I have a habit of reaching for ingredients that may be unavailable to me here in Austin due to the summer heat and it’s tendency of staying over one hundred degrees for what seems like forever. Something I start craving is greens. I love greens of every sort, from tender lettuces to sturdy kale. But in August here in Austin, you would be hard pressed to find a farmer who is offering anything like this as it is just too darn hot to grow them.
So that leaves you options. You can go without the well known greens for a while, eat imported greens, or look for alternatives that have proven to do well. if you spend anytime in the garden or field you will notice that there are some plants that make it through the heat. Wild amaranth, purslane, thistle, to name a few. Recently I discovered sweet potato greens. My food trailer is very conveniently located on an urban farm in east Austin . There the Foore family grows the delicious sweet potato greens that I have found to be my healthy summer alternative to having to wait for my turnip, chard, and beet leaves.
I started by making them in the fashion I usually cook greens, with salt pork and onion, smothered style. Then like I was trained to , in the Italian way, with a little garlic and chili flake, drizzling good olive oil over. Sauteed and served with a puree of the root is also delicious as the greens faintly echo the taste of the former. Try them in a gumbo as a vegetarian option, the fleshy leaves and tender stalks being awesome to the tooth in the broth. Green curry with coconut milk, potato and sweet potato greens is substantial and light at the same. time.
So don’t go without your greens in August here in Austin. Try some sweet potato greens from a local farmer. They are too delicious to ignore and good for you as well. See you on the Farm. Mike.

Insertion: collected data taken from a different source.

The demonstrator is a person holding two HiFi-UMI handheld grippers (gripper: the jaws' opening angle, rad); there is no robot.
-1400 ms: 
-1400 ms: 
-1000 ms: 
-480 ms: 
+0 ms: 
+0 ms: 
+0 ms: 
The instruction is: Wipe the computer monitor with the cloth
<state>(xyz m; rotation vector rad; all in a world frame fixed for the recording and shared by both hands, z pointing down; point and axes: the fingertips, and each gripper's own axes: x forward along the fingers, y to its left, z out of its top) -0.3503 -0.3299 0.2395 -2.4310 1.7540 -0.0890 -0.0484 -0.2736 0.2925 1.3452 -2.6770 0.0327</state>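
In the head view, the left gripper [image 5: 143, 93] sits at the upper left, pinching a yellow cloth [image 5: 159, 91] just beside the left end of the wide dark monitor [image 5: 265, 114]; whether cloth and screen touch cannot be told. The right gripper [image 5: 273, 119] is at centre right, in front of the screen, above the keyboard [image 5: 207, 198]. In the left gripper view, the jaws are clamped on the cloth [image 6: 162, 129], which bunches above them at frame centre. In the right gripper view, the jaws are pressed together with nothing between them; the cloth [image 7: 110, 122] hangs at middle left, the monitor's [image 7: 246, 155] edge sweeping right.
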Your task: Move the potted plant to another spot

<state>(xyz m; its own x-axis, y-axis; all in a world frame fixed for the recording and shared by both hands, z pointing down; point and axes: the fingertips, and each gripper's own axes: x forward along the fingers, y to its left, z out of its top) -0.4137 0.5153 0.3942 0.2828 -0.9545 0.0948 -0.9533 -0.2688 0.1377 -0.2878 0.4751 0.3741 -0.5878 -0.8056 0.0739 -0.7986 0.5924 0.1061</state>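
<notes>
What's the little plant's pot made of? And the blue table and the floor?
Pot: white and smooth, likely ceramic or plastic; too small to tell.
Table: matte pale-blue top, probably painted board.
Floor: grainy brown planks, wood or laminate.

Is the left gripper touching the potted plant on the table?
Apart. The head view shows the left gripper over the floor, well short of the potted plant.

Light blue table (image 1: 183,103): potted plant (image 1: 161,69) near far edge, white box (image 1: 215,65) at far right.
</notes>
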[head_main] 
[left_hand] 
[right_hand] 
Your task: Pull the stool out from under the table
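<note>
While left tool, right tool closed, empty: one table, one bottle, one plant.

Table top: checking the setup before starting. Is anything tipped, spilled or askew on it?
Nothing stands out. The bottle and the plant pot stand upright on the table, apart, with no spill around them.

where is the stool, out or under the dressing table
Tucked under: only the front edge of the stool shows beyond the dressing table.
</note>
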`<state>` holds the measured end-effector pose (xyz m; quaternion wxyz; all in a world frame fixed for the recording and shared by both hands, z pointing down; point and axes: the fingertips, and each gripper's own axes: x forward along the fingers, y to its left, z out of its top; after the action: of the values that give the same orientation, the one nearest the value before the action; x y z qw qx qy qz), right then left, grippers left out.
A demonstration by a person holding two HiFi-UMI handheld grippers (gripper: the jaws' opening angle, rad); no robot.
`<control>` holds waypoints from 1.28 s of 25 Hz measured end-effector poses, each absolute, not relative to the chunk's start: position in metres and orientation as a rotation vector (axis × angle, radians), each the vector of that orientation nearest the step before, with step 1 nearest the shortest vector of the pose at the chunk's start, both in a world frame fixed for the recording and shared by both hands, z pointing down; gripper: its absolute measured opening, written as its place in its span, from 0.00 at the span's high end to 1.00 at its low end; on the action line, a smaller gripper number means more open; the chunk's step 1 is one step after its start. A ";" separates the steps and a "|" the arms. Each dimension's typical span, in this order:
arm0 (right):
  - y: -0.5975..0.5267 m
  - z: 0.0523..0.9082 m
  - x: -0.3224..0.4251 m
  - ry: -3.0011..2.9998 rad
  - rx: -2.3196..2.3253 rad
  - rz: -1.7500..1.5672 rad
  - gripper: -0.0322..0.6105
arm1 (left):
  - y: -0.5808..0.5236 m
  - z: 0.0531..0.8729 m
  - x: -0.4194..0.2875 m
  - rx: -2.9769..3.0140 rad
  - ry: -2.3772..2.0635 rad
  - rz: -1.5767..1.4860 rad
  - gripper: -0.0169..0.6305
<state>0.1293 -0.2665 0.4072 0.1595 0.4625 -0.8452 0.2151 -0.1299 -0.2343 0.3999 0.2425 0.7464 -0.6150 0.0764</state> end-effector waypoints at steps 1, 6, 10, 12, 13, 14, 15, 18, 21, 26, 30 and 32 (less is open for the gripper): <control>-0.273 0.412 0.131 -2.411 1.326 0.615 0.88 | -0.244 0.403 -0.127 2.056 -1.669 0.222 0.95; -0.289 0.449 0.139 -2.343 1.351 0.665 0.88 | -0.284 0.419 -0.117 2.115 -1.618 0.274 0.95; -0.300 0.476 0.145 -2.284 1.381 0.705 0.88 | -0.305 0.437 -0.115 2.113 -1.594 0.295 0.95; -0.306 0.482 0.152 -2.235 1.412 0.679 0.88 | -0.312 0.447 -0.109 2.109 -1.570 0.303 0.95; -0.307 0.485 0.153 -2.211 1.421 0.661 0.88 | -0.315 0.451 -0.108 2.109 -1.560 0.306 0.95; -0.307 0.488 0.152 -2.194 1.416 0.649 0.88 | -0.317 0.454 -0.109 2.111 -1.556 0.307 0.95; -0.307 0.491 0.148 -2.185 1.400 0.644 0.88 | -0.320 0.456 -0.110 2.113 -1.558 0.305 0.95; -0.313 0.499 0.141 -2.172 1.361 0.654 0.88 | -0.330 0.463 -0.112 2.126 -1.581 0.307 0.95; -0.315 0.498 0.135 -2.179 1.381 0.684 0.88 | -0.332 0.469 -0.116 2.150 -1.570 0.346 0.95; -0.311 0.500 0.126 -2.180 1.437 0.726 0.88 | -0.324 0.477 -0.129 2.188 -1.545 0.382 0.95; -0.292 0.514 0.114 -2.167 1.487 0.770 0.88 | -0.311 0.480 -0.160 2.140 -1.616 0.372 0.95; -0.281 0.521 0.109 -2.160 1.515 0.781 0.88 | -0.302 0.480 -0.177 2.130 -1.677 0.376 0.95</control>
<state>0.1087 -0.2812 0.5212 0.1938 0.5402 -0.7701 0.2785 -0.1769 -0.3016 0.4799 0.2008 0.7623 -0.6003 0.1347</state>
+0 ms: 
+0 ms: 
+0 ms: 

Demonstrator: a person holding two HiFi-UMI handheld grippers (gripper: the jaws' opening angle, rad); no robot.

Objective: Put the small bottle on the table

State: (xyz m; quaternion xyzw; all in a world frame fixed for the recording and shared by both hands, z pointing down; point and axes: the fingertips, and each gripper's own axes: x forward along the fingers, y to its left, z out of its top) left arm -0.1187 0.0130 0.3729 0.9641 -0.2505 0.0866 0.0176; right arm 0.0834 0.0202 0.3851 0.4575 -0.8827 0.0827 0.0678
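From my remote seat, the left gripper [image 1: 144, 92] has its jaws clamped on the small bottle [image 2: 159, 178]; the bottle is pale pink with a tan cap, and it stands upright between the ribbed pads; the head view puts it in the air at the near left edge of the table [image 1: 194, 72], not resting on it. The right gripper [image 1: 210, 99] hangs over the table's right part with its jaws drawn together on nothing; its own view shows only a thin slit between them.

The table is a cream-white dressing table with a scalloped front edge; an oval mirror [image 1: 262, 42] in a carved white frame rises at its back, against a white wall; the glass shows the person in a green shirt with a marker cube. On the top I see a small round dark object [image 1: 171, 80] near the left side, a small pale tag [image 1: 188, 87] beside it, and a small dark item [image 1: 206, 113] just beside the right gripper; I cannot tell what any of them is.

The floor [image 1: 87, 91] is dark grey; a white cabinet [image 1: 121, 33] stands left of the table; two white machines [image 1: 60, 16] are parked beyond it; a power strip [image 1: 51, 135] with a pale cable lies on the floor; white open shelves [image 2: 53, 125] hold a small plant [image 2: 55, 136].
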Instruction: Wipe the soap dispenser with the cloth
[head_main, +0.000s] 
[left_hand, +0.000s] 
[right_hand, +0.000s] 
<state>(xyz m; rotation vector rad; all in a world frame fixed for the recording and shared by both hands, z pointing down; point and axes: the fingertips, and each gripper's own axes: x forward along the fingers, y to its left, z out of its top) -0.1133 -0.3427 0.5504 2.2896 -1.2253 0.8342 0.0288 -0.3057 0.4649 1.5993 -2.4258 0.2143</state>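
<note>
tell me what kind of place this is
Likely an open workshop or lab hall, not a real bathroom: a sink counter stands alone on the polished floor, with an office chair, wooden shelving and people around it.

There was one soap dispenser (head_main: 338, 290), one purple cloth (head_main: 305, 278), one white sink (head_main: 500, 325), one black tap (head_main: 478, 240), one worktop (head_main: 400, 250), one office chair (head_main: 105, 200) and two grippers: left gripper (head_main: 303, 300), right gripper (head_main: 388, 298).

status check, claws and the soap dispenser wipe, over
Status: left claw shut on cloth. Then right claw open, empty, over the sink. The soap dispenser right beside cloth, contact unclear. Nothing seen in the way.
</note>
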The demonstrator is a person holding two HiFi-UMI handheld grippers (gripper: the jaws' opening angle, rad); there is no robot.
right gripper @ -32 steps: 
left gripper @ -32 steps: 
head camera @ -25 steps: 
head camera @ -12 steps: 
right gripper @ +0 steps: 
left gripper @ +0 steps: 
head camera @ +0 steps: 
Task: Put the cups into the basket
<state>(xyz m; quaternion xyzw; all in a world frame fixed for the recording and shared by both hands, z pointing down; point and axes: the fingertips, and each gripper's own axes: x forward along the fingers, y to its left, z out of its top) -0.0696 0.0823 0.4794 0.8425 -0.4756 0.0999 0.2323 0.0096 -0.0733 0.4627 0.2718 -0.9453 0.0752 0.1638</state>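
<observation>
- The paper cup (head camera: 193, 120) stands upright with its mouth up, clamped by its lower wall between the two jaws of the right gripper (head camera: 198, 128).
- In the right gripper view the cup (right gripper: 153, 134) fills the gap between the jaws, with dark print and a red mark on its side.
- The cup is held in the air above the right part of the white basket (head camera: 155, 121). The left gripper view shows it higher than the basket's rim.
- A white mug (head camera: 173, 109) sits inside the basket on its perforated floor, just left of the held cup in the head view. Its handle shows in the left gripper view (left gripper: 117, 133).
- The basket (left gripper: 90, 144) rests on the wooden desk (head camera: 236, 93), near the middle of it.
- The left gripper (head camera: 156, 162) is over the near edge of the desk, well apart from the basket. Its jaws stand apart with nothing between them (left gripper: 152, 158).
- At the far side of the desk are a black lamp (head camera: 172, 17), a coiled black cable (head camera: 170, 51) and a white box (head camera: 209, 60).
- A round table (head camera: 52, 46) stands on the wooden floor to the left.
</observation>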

It’s been what seems like an eternity since I posted here at our blog but here I go again. So much has happened to Lynn and I since the last entry but I will summarize:
A few months ago Lynn was diagnosed with breast cancer, has had the operation to remove it and is now in the process of eliminating it completely through chemotherapy, medication, and in September, radiation. She is very positive, and so am I that this is just a speed bump on our road of life.
Our business has very recently move to an amazing location on the east side of Austin. It’s called Springdale Farm. The owners Paula and Glenn Foore are kind and passionate people and we feel extremely fortunate to be there.
Darleen the dog is still the best dog in the world. Just a more trained best dog in the world.
My children continue to grow like weeds and I continue to grow more proud of them as I look at them wishing I could push them around in the stroller like before.
So those are the main things, lots of happenings, and lots more in the works. It’s feeling good to be here writing to y’all again and I do believe I’ll be back shortly. Last year around this time I announced the August sighting of teal migrating down here to Texas. Well I just read and saw some pictures that they were here again. That marks the beginning of a very special time of year for us here in this house. We will start hunting dove the beginning of September, those fast little teal mid September along with some early geese. Then in November be busy with big ducks, geese, deer, hog, rabbit and more that we are blessed with taking.Lot’s of preparation, lot’s of food, lot’s of family , friends new and old. We look forward to sharing these experiences with you. I’ll post again soon, Mike.